During this time, we could finance adult stem cell research. We know very little about the potential of stem cells obtained from adult tissues. Let’s finance research to find out what these cells can do. And let’s provide citizen groups with the resources they need to participate in discussions about implications of embryonic stem cell work — including its potential for commercialization — before it gets even conditional approval.


What about cloning? Here the bill seems to say “no” without qualification. But I am skeptical. The bill permits the regulated use of in vitro embryos for research. In practice, then, will cloning really be prevented? And are we not already being softened up to have this happen?

Lately, researchers have been distinguishing between “reproductive” and “therapeutic” cloning. And now they are pushing a new term for the latter: “human somatic cell nuclear transplantation.” This is about using words as sales pitches, muddying the issues that we need to see clearly. Distinguishing these types of cloning is artificial. The process is the same, no matter what the goal.

Human embryos must not be cloned — nor somatic cells transplanted to emptied oocytes — as a “resource” for medical experiments or to make a baby. Do we want human life and its various parts and processes to be mere research tools? Or to be manufactured commodities or products?

A Watchful Eye?

Am I being alarmist? Won’t there be a regulatory agency watching over everything — ensuring that only “good” things are done with eggs, sperm and embryos, and that women’s bodies and their health will be protected?

Yes, there will be an agency. But there is no clarity on who will do the watching and how.

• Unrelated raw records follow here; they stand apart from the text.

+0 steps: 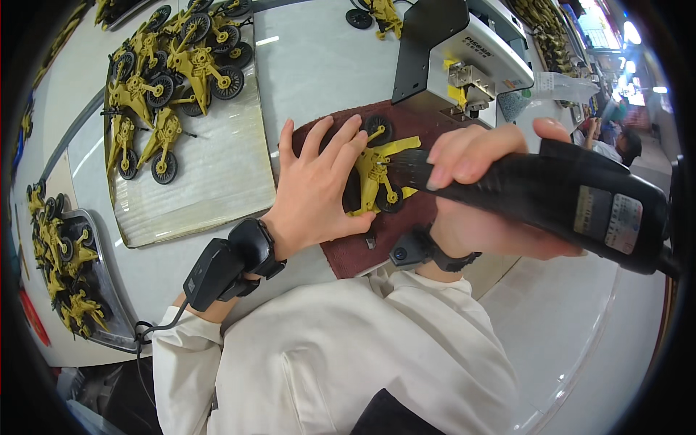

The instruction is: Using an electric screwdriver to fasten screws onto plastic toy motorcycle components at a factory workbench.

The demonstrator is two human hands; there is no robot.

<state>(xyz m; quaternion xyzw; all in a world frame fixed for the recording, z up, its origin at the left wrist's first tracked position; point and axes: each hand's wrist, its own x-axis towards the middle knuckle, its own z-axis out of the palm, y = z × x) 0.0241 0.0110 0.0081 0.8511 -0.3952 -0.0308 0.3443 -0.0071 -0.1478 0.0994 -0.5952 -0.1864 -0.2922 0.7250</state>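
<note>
On a dark red mat (351, 252), a yellow toy motorcycle (372, 183) with black wheels is lying on its side, directly in front of the person; the mat is probably shielding it from the hard, pale surface (312, 69). The left hand (313, 185) is spreading its fingers wide over the mat's left side, thumb and index finger standing apart along the toy's near side, seemingly bracing it rather than pinching it. The right hand (470, 156) is closing around a bulky black handheld tool (554, 199), whose narrow end is pointing left at the toy's middle; whether the tip is touching, I cannot tell. That sideways grip is apparently leaving the yellow frame visible between the hands. Beyond the mat, a boxy white-and-black machine (471, 69) is standing close by, likely for easy reach. To the left, more yellow toys (196, 61) are crowding the far part of a pale lined tray (206, 177), and others are filling a metal tray (116, 286), presumably grouped there so that the working spot is staying uncluttered.
</note>
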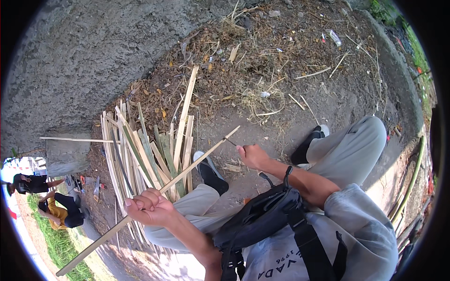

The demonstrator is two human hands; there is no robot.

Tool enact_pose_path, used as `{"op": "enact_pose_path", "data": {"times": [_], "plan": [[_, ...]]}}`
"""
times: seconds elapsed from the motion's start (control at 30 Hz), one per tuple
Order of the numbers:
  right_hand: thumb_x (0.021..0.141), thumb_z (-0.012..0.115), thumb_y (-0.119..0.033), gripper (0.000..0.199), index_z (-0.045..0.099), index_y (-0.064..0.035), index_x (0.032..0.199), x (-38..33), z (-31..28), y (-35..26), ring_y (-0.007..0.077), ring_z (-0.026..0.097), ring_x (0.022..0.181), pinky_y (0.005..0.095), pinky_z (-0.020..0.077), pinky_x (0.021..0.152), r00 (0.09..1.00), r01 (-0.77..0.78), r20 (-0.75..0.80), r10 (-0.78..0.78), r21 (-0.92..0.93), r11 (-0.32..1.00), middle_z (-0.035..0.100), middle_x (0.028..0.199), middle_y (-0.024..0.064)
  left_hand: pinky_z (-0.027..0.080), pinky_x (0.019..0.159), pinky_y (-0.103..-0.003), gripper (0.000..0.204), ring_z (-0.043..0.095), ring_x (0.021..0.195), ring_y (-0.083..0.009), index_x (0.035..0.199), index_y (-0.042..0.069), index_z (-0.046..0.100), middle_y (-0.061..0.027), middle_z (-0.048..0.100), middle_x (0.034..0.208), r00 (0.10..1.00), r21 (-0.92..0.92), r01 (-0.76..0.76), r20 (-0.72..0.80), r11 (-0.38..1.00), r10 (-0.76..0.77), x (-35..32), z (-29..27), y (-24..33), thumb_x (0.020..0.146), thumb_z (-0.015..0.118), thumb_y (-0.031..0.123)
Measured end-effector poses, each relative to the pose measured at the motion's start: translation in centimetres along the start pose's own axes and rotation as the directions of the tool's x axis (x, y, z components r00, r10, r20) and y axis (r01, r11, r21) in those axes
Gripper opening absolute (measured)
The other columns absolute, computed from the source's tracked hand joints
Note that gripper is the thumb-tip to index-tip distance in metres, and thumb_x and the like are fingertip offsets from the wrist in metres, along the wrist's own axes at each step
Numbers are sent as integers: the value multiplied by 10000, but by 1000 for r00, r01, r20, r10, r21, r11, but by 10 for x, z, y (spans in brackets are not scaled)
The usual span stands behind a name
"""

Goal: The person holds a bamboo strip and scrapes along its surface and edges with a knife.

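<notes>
A long pale bamboo strip [201, 160] runs slantwise in front of me, from the lower left up to a tip near the middle. My left hand [152, 209] is closed round it, its fingers wrapped over the strip. My right hand [254, 157] is closed on a small knife whose thin dark blade [230, 141] touches the strip close to its far tip. The handle is hidden in the fist. Beyond the left hand lies a heap of split bamboo strips [149, 161], some pale, some greenish.
A rough grey wall [93, 61] rises at the far left. Dry leaves, shavings and scraps of litter [262, 65] cover the ground ahead. A low concrete curb [396, 65] borders the right. Two people, one in a yellow shirt [58, 214], are off at the left.
</notes>
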State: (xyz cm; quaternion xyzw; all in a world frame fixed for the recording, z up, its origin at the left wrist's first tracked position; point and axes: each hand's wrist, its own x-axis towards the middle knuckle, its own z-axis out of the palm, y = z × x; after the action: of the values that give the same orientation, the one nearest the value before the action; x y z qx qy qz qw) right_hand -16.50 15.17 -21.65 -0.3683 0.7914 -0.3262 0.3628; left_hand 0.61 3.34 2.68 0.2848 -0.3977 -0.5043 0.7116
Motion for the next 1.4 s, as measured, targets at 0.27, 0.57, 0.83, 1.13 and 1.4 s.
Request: {"op": "enact_pose_path", "data": {"times": [0.27,0.57,0.83,1.13,1.4], "plan": [[950,368,-370,496,622,36,823,-44,-16,-95,492,575,766,528,456,726,987,143,55,-153,158,977,586,714,297,156,329,-230,397,130,316,-65,546,167,258,45,179,401,999,-4,-21,26,1000,21,-2,0,6,902,431,188],[950,345,-392,511,632,21,855,-39,-8,-83,485,581,740,524,471,725,995,55,76,-63,110,992,586,715,299,185,312,-256,376,166,294,-76,553,151,281,35,225,390,981,-88,11,194,996,6,-1,-22,1,899,427,153],[947,361,-380,497,634,26,861,9,23,2,475,587,736,522,468,731,992,-121,17,121,-9,993,592,729,306,170,311,-230,380,152,301,-72,554,146,289,32,215,388,979,-126,-25,199,992,50,8,-55,-2,917,398,171],[954,346,-394,546,622,35,760,-33,8,-69,472,586,741,512,472,681,972,214,72,-222,97,972,593,708,281,199,338,-235,371,152,315,-76,552,143,302,26,210,392,981,-113,13,195,993,9,2,-34,6,911,396,161],[952,366,-378,522,616,34,750,-8,20,-10,486,576,735,534,461,691,998,-44,-35,44,13,999,584,720,296,165,314,-236,350,132,301,-65,571,139,293,28,214,385,963,-104,-34,264,994,60,-1,-32,-2,901,410,140]]}}
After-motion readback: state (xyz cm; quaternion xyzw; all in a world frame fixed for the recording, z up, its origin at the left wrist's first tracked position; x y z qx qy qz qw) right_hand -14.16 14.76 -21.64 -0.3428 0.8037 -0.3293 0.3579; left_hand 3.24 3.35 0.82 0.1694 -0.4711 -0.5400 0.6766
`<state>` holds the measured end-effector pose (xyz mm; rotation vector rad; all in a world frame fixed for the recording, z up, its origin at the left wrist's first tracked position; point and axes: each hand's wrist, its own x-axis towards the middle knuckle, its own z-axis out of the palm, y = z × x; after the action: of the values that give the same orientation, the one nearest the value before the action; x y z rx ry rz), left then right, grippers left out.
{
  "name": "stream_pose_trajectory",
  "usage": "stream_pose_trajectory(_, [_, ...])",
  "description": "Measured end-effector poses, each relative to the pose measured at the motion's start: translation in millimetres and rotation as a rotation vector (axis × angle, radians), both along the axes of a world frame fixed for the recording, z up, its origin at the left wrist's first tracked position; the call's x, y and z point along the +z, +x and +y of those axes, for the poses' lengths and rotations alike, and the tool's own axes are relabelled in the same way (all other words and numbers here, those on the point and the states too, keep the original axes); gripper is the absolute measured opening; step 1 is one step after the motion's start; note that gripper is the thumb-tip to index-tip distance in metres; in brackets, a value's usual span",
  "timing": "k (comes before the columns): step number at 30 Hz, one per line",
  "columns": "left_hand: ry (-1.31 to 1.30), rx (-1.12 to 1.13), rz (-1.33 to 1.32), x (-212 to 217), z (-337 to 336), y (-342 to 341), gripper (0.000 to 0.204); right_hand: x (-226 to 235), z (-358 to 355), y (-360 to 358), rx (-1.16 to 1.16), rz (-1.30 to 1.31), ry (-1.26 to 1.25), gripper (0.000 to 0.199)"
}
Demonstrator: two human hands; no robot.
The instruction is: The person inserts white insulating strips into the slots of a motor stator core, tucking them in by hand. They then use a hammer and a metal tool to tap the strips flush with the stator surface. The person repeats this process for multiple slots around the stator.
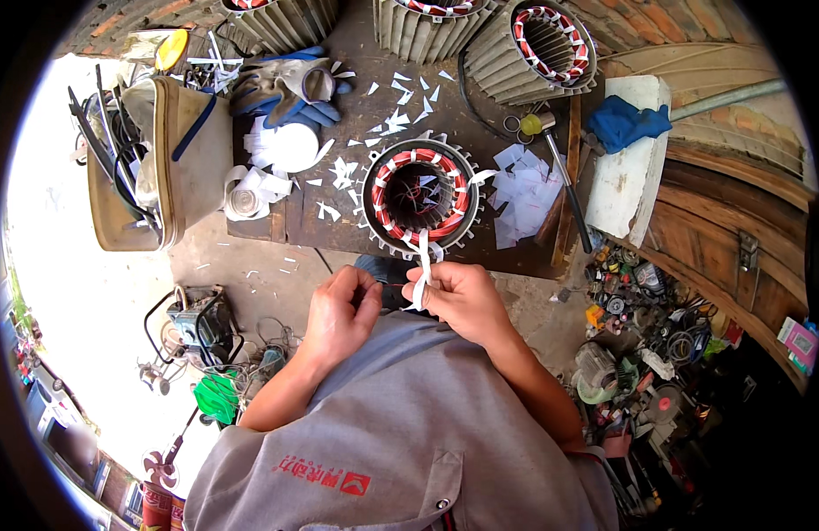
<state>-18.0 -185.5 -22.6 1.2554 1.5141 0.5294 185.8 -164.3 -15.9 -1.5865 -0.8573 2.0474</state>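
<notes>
Work at the near edge of the table [355, 111]. Metal housing [367, 202] stands there, open end up, in front of the person; ring of red wire [380, 200] inside its rim, white ties around it.

Grip: right hand [463, 299] pinches white tape [424, 250] between thumb and fingers, tape running from the ring's near side. Left hand [343, 305] is curled beside it, apart from the tape; cannot tell whether anything is in the fingers.

Handling, my judgement: keep the tape flat and draw it with a steady, even pull, since a jerk could tear it or shift the wires. Left hand would serve best steadying the ring beside the tape. Keep the tape off the metal rim, where it could fray.

Possible hindrance: another loose tape end [483, 177] sticks out at the ring's right and could snag. White snippets [397, 121] lie far and left of the housing; some could cling or drop in.

Around: white sheets [526, 190] right, with a hammer [579, 221] just beyond them; tape roll [244, 202] left; gloves [290, 84] far left; bucket [197, 168] at the left edge. Another housing [496, 73], also with a wire ring, stands far right. Blue cloth [629, 126] on a white block [624, 181], right.
</notes>
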Motion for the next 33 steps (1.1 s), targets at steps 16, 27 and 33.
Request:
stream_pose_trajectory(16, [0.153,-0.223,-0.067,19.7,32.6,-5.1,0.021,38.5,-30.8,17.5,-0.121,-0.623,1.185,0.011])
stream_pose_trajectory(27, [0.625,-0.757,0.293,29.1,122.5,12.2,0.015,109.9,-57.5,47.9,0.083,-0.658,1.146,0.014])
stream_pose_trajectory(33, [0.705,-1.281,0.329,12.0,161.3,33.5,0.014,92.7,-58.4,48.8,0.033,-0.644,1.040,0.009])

We need an agency that can add to the current list of prohibited activities, not merely set conditions of use. One that will guarantee that if there is no long-term information on the implications of a practice, then it will be tightly regulated as research.

The legislation must ensure that everyone appointed to the agency’s governing board serves as an individual — not as a representative of any organization or group. It must ensure that no one with a possible conflict-of-interest can serve in a governance position.

Most important, public input into regulatory hearings and decision-making must be mandatory, and supported, so that the full range of these technologies’ impacts can be assessed in a democratic and participatory way. The “Bureau d’audiences publiques sur l’environnement” (BAPE) in Québec offers an interesting model for this.


Regulation of assisted reproductive, embryonic research and other genetic research must ensure that women are offered options that:

  • value them and their children;
  • are developed and approved in accordance with basic ethical principles of research and practice;
  • respect the precautionary principle (heeding suspicions that a practice may do harm, even when cause-and-effect relationships are not yet established); and
  • value diversity and scrupulously avoid discrimination against those with disabilities, before or after birth.

While Bill C-56 begins to move us toward these principles, it may also move us away.

This legislation must be amended to ensure it will sustain women’s health and reproductive rights. It must ban all commercialization of human bodies and biological material. And it must create a publicly accountable regulatory agency that listens to citizens, rather than to lobbyists from the biotech-university-industry complex.